In April 2026, A2A reached its one-year mark with more than 150 organizations supporting the standard, including AWS, Cisco, Google, IBM, Microsoft, Salesforce, SAP, and ServiceNow. Production deployments now span supply chain, financial services, insurance, and IT operations. The v1.0 release earlier this year added Signed Agent Cards (cryptographic proof that an Agent Card actually came from the domain it claims), multi-tenancy, and version negotiation. Together, those changes turned A2A from a promising spec into something enterprises can actually deploy.

There is also a payments extension worth knowing about. AP2 (Agent Payments Protocol), now an official A2A extension with more than 60 organizations supporting it, provides agents with a way to transact on a user's behalf with cryptographic proof of consent. The agentic commerce layer is already being built.

Why these two protocols matter together

The clearest way to think about this: MCP is plumbing. A2A is the electrical distribution panel.

An agent uses MCP to grab data and operate tools inside its own world. It uses A2A to coordinate with other agents that handle parts of the job it cannot do alone. One protocol gives an agent reach. The other gives it relationships. Neither is sufficient on its own. Together, they are the foundation for a multi-agent economy.

This matters now because the alternative is the world we already know from SaaS: closed platforms, proprietary connectors, and integration bills that grow faster than the value of the software being integrated. Agentic AI without open protocols would replay that pattern at ten times the speed and ten times the lock-in.
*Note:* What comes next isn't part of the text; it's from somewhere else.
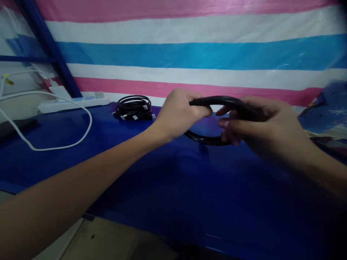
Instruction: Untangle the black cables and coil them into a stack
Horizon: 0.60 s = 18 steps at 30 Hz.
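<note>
A coiled black cable (208, 139) is held up in a loop above the blue table, between my two hands. My left hand (182, 110) is closed round the coil's left side, thumb and fingers pinching its upper strands. On the right side, my right hand (257, 121) curls its fingers around the same loop; that hand is slightly blurred. Its thumb and fingertips point toward my left hand. The cable's ends are hidden. Further back to the left lies a pile of coiled black cables (134, 107) with pale-capped connectors.
At the back left a white power strip (78, 103) holds a white plug (60, 90), and a white cord (67, 146) loops over the blue table (189, 202). A dark flat object (18, 127) lies at the left edge. Behind hangs a striped sheet (189, 54) beside a blue post (65, 72).
</note>
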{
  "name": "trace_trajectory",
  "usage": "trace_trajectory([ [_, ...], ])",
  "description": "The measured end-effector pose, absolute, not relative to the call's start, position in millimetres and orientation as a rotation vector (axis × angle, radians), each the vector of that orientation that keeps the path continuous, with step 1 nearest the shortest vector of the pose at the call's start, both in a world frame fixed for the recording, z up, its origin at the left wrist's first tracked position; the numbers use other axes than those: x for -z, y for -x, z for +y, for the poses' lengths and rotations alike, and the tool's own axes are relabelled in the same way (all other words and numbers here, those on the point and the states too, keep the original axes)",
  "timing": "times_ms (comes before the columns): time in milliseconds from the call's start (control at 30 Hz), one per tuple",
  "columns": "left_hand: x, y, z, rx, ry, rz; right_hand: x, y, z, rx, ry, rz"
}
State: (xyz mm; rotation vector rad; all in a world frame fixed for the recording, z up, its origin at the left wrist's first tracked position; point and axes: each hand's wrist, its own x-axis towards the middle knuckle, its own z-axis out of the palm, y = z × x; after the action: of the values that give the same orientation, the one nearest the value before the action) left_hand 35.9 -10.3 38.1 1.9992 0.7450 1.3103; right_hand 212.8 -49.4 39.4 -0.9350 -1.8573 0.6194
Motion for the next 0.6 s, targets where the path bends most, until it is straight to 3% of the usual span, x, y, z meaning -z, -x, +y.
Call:
trace_trajectory([
  [133, -31, -37, -8, -1.300, -1.670, 0.525, -42, -209, -54, -1.027, 0.868, -1.697],
  [267, -26, -40, -10, -0.963, -1.482, 0.410, -40, -211, -54, -1.123, 0.983, -1.457],
  [500, -45, -32, -18, -0.435, -1.660, 0.378, -41, -213, -57, -0.637, 1.132, -1.852],
  [600, -46, -33, -19, -0.449, -1.671, 0.441, -42, -211, -59, -0.546, 1.120, -1.917],
])
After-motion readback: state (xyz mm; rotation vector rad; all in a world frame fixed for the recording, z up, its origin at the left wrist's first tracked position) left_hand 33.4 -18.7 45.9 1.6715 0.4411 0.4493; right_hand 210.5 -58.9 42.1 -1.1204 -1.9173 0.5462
That outcome is no longer the default. The two foundational protocols are open, neutral, and governed by the same body that stewards Linux, Kubernetes, and Node.js.

If your AI strategy assumes a single vendor will solve everything for you, you are now betting against the direction the entire industry has aligned on.

What this means for business leaders

Three practical implications, in order of urgency.

First, treat MCP support as a product requirement, not a technical detail. If your software has data or actions that your customers' AI agents will eventually want to reach, exposing an MCP server is now table stakes. Forrester expects 30 percent of enterprise app vendors to ship one in 2026. The ones that do not will spend 2027 explaining why their customers' agents cannot see them.

Second, stop thinking about AI as a single agent and start thinking about agent fleets. The most useful real-world deployments already involve multiple specialist agents collaborating - sales, operations, finance, support - each with its own context and tools. A2A is what lets those fleets cross organizational lines without rebuilding the world. Internal coordination is the entry point. External coordination is where the strategic value sits.

Third, audit your vendor choices through a protocol lens. Any AI platform that is not MCP-native and A2A-aware is asking you to bet on a private standard against an open one. There are moments in the history of technology when that bet has paid off. This is unlikely to be one of them.

The bigger picture

The reason both protocols ended up at the Linux Foundation in the same six-month window is no coincidence. It reflects a recognition across Anthropic, OpenAI, Google, Microsoft, AWS, IBM, and Salesforce that the agentic era cannot be built on proprietary plumbing. The model layer will continue to compete fiercely. The protocol layer needs to be a common ground or nothing scales.

For European builders, this is good news. Open, vendor-neutral standards make it materially easier to build sovereign, compliant, and competitive autonomous software without surrendering the integration layer to any one hyperscaler. The ground beneath agentic AI has just stabilized. What gets built on top of it over the next 24 months will matter.

Models are a moving target. Protocols compound. Pay attention to the protocols.